It is becoming a requirement in this day and age to become paperless, whether that be writing an email instead of penning a letter or having an electronic medical record (EMR) instead of physical charts. Let’s review some of the various industry regulations:

Healthcare Industry Regulations

Under HIPAA, the Healthy Insurance Portability and Accountability Act, there is still a great level of protection for patients’ electronic medical records (EMR). The government has also created the HIPAA Security Rule which requires health care providers to safeguard EMRs. There could be an “Access Control” tool that protects the records with a password or PIN number, which limits access to those records. They might also offer encryption so that the record cannot be cracked without the key.

While there is a great deal that goes into ensuring the records are secure, if there were a breach in a health care provider’s system, they would legally have to notify the Secretary of Health and Human Services office. If the breach were to contain information on more than 500 patients, the provider would then be required to inform local and state media outlets to ensure that patients would be notified that their information may have been compromised. These laws keep providers accountable for EMRs and the data they contain.

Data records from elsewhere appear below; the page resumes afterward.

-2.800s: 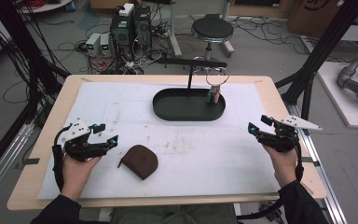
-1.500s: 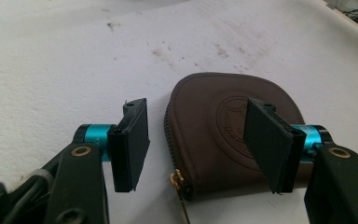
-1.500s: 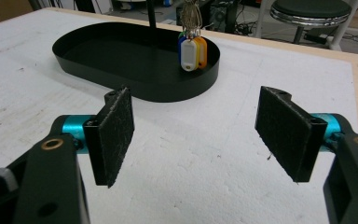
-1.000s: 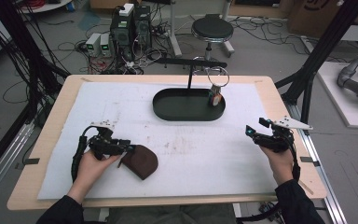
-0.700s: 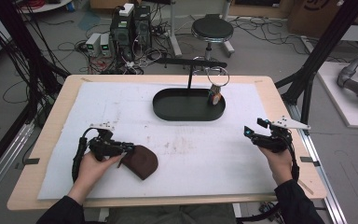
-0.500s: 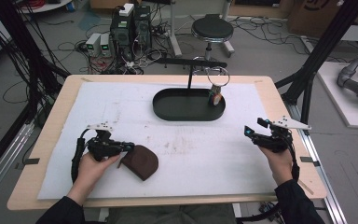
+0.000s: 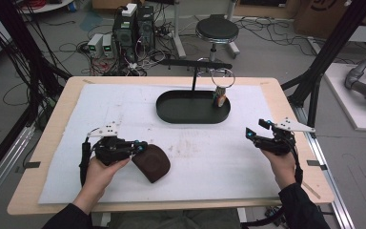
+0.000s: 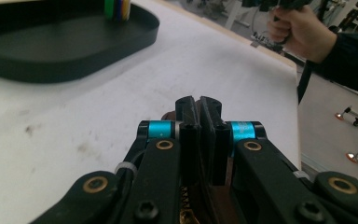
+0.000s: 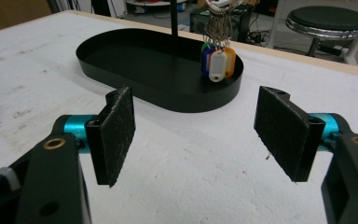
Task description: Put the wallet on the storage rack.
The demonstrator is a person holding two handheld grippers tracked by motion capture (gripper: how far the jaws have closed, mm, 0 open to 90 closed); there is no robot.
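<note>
— Cables, computer boxes and a round black stool (image 7: 216, 30) crowd the grey floor behind a pale wooden table (image 7: 286, 102) covered by a white sheet (image 7: 219, 157). What sits on the sheet?

— Toward the far side, a black oval metal tray (image 7: 171, 110) with a thin black post rising from it to a crossbar. A metal ring hangs from the bar, carrying a bunch of coloured plastic key tags (image 9: 216, 58) that dangle just above the tray's right end: white, blue, orange and green show in the right gripper view.

— And nearer the person?

— A dark brown, rounded leather pouch (image 7: 151, 162) lies flat on the sheet at the near left, well apart from the tray.

— Where is the left gripper (image 7: 142, 147)?

— Held in the person's left hand (image 7: 97, 172), low over the sheet, its tips at the pouch's left edge. In the left gripper view its black jaws are pressed together with only a hairline between them, and a sliver of brown shows beneath and behind them. Whether any leather is pinched between them, I cannot tell.

— The right gripper (image 7: 248, 133)?

— In the right hand (image 7: 281, 164) at the sheet's right edge, well apart from everything. Its jaws are spread wide, with nothing between the two felt-faced pads (image 9: 117, 128), and they face the tray and the tags.
</note>
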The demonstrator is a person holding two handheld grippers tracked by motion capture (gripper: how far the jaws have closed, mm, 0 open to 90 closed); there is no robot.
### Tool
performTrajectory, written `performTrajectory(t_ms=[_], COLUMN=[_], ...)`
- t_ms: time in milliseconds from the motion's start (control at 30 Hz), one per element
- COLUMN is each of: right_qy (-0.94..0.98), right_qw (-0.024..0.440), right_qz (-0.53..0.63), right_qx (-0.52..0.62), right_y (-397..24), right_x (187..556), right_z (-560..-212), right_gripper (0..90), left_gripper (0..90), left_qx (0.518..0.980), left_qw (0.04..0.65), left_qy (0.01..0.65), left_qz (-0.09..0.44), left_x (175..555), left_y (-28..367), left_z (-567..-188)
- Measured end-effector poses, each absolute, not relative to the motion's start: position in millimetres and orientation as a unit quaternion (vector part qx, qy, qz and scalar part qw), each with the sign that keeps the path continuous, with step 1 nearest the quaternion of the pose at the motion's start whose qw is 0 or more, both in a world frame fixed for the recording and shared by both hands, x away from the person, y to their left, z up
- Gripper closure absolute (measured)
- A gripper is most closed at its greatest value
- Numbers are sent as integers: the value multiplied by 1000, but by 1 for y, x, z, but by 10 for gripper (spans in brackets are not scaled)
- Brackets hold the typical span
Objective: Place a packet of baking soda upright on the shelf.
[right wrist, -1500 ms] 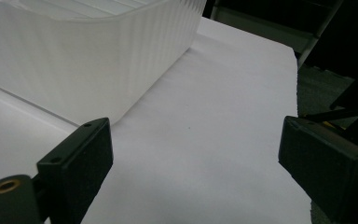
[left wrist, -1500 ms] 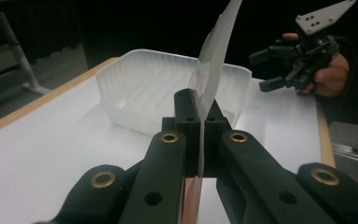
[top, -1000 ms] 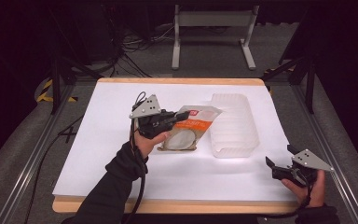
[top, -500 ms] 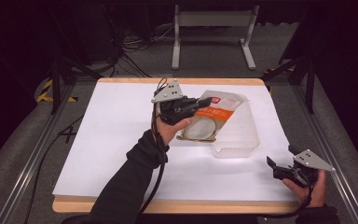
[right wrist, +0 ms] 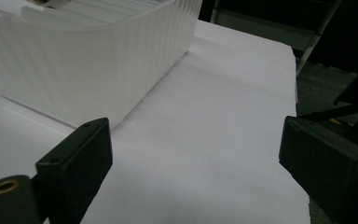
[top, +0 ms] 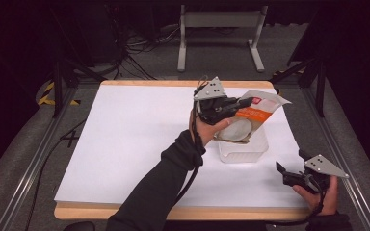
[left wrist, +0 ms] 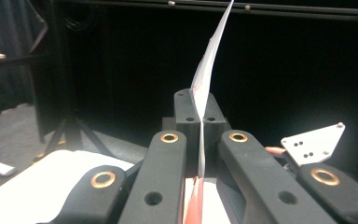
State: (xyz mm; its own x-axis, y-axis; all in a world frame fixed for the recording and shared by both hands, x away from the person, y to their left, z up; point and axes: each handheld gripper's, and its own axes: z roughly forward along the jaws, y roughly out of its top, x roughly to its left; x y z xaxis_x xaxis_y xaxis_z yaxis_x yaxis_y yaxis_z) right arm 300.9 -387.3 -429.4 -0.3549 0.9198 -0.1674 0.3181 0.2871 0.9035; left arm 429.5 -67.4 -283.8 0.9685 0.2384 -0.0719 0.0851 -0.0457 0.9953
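Observation:
My left gripper [top: 241, 103] is shut on the top edge of a clear packet [top: 251, 117] with an orange and white label and a round pale thing inside. The packet hangs tilted over a translucent white plastic bin [top: 243, 149] at the table's right. In the left gripper view the jaws [left wrist: 199, 115] pinch the packet's thin edge [left wrist: 208, 65], which rises between them. My right gripper [top: 289, 162] rests near the table's front right corner, open with nothing in it. In the right gripper view, its jaws [right wrist: 196, 140] stand wide apart, with the bin's ribbed wall [right wrist: 88, 56] ahead to the left.
White paper covers the wooden table [top: 139, 139]; its left and middle are bare. A metal stand [top: 219, 29] and cables lie on the floor beyond the far edge. The right gripper's grey plate [left wrist: 314, 142] shows in the left gripper view.
My left hand has carried the packet rightward and away from me, from beside the bin's left side to above the bin. The right hand has stayed put.

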Motion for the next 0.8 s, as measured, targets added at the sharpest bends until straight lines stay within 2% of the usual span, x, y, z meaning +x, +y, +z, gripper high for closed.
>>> performTrajectory(t_ms=[367,533,633,800], right_qy=[725,722,723,725], right_qw=[367,369,369,370], right_qz=[401,400,400,398], right_qx=[423,427,426,425], right_y=[-382,-384,-384,-383], right_x=[300,301,300,301], right_z=[-431,-431,-431,-431], right_gripper=[103,103,102,102], left_gripper=[898,898,898,898], left_qx=[722,710,724,717], left_qw=[681,693,678,682], left_qy=[116,126,127,142], left_qz=[42,18,13,0], left_x=[430,432,434,437], left_y=[-100,-101,-100,-88], left_z=[-309,-327,-343,-357])
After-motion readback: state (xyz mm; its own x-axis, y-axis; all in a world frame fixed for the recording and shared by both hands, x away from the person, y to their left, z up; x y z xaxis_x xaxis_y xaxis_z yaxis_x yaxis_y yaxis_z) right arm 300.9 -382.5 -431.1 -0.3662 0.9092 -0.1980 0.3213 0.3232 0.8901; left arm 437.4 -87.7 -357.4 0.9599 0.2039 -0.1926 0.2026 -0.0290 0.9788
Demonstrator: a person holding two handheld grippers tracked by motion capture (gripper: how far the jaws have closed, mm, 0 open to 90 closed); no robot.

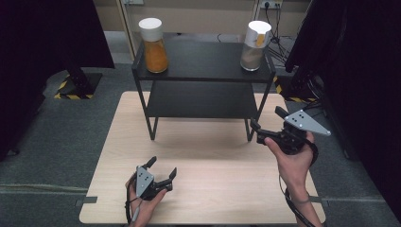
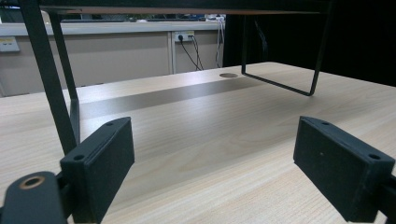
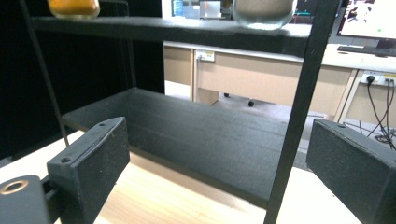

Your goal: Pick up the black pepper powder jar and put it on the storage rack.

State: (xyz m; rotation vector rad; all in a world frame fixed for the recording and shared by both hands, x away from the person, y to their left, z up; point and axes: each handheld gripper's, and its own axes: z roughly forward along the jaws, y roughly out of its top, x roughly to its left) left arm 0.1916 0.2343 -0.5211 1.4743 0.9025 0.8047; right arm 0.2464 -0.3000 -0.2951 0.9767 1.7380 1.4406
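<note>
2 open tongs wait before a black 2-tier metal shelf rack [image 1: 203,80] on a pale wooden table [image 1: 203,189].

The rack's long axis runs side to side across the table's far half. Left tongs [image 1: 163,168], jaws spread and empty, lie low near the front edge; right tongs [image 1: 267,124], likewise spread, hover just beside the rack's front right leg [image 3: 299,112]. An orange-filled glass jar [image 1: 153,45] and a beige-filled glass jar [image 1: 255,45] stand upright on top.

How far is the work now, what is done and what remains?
Nothing looks done: both jars, orange and grey, stand on the shelf top. The right gripper, open, is near the shelf's right front leg; the left gripper, open, rests low over the table. Any grasping remains.
</note>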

Because there are different state and federal laws governing the retention of records, there is not one uniform rule for the practice. However, providers generally abide by the federal record retention requirements that are found under the Federal Register and then compare those requirements with the laws of the state they are in.

Legal Regulations

A criminal record can be a great source of information about a person because it includes items like:

  • Basic information (full name, date of birth, driver’s license number)
  • Any property owned
  • List of relatives
  • Convicted felonies or misdemeanors
  • Federal and state bankruptcies
  • Description of distinguishing body markings (such as tattoos and scars)

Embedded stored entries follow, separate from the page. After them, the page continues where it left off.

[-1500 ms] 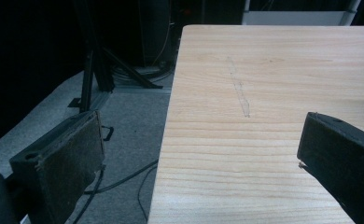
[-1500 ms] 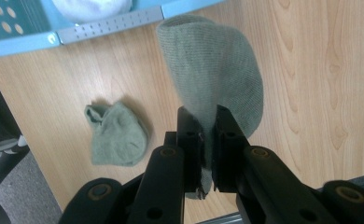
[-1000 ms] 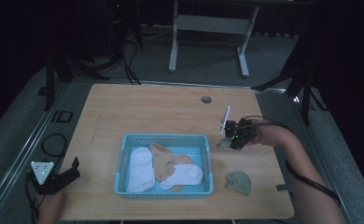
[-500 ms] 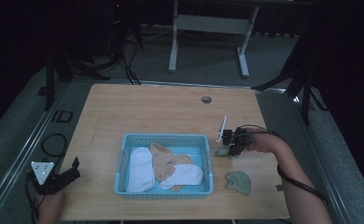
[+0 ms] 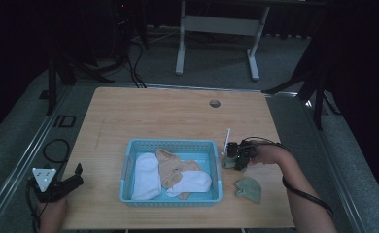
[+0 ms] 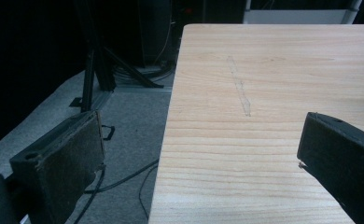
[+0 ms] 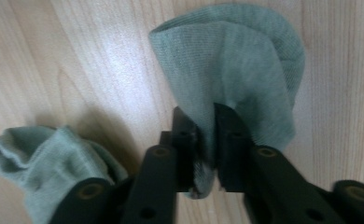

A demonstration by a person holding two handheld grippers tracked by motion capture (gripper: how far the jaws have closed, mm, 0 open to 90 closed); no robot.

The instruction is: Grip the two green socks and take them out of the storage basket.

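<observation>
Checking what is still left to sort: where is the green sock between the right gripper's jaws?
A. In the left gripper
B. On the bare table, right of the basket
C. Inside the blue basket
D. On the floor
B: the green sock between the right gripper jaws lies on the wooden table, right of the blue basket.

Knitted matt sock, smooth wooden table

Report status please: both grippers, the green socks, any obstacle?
Right gripper jaws just opening, green sock between them, on table. Left gripper open, idle. Second green sock beside; nothing blocking.
</observation>
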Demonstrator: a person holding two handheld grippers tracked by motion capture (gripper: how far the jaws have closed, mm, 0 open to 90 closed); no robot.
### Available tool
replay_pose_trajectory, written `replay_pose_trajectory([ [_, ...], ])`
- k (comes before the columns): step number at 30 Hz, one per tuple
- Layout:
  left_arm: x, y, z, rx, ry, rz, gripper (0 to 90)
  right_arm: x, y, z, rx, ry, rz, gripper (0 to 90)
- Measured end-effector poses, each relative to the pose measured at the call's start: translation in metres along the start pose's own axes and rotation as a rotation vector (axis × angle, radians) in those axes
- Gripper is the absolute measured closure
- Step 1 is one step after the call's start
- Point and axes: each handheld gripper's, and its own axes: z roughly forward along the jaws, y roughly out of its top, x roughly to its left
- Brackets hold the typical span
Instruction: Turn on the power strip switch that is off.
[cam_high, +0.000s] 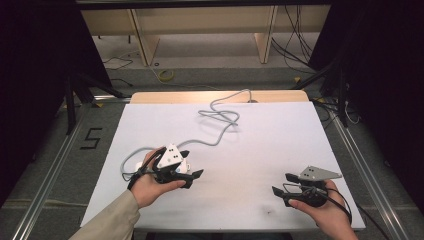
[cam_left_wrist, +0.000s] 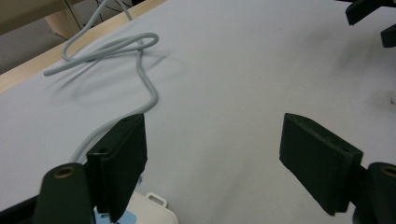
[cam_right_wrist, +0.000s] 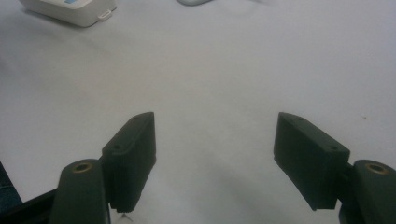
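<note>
Left claw (cam_high: 192, 176) sits low over the white table (cam_high: 260, 145), its jaws spread wide with nothing between them. From the left gripper view the two black pads (cam_left_wrist: 122, 158) frame bare table surface. Just under and behind that claw lies a small white plastic box (cam_left_wrist: 147, 212) with a blue label and a little tab on its edge; it lies flat on the table, right beside the left-hand pad, though I can't tell whether the pad touches it. In the high view the same box peeks out beneath the claw's grey three-cornered plate.

A grey cable (cam_high: 220, 120) runs from the box's side, snakes ahead of the left claw, makes a loose loop well beyond the jaws and carries on to the far edge of the table. In the left gripper view that loop (cam_left_wrist: 116, 49) lies ahead and to the left-hand side of the jaws, clear of both pads.

Over to the right claw (cam_high: 281, 183): it's held near the table's near edge, well apart from the left one, jaws also wide, nothing in them. Seen along its jaws, the white box (cam_right_wrist: 70, 10) lies far ahead and off to the left-hand pad's side.
</note>
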Motion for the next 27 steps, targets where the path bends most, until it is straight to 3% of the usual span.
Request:
replay_pose_trajectory([
  [3,-0.004,-0.004,0.000,-0.007,-0.008,0.000,22.4,0.000,0.000,0.001,-0.002,0.002,-0.001,30.3],
  [12,-0.004,-0.021,-0.006,0.054,-0.029,0.015,21.7,0.001,-0.001,0.001,0.001,0.009,-0.003,30.3],
  [19,-0.005,-0.026,-0.011,0.050,-0.013,0.018,20.9,0.000,-0.001,0.000,0.000,0.011,0.001,30.3],
  [27,-0.010,-0.026,-0.006,0.074,-0.027,0.022,20.5,0.001,-0.001,0.000,0.001,0.009,0.001,30.2],
])
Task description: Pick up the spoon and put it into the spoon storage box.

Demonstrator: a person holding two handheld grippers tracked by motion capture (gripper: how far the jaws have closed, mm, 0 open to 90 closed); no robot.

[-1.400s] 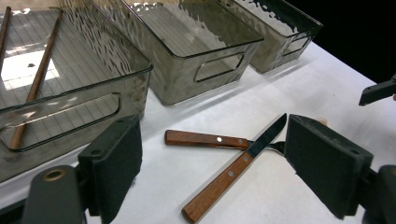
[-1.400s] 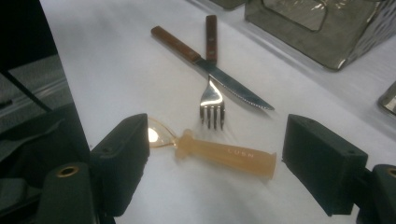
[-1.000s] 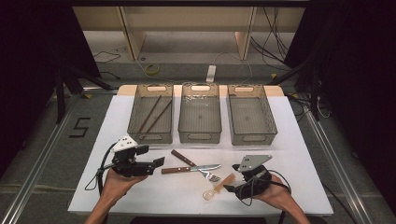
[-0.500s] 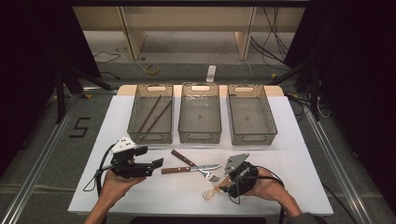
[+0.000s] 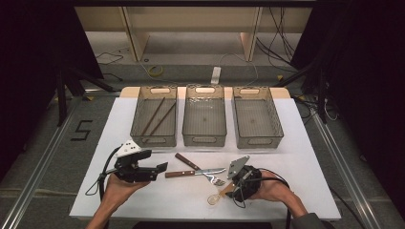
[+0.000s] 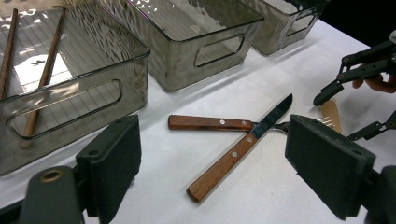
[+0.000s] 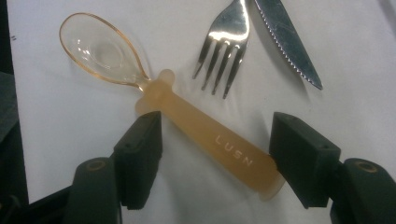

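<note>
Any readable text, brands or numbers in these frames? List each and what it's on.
"LUSN": raised letters on the amber handle of the clear plastic spoon, lying between the right gripper's fingers.
"5": black mark on the grey floor left of the table.
No text can be made out on the bins, knife or fork.

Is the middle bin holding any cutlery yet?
No, the middle bin looks empty in the high view, while two brown sticks lie in the left bin.
</note>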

A criminal record contains a great deal of personal information but it is still determined to be a matter of public record. While employers, landlords and lenders may access this information to get a sense of a person’s character, someone else may be able to view this information without permission.

Educational Regulations

The Family Educational Rights and Privacy Act (FERPA) is the federal law which protects the privacy of education records. Generally speaking, FERPA only applies to public school districts, elementary, secondary, and post-secondary schools. It does not apply to K-12 private and parochial schools, unless those schools receive federal funding.

There is not a federal requirement that mandates how long a school must hold a person’s educational records for. There may be state or local policies that require otherwise but it is best to check with the school district. However, specific education records cannot be destroyed if anyone has submitted a request to view a particular record.

Legally, if a child is under 18, only their parents or legal guardians have a right to view the education record. Once a student reaches the age of 18 and is in post-secondary school, they have access to their own education records and must give the school permission to discuss their records with others.

It’s a Scary World Out There, Do Your Part

A lot of sensitive personal information can be accessed about a person, regardless of industry type, safeguards, and regulations. However, businesses striving to legally meet the extremely important requirements set by state and federal government agencies can do their part to help maintain the privacy of their customers and protect their businesses from vulnerability.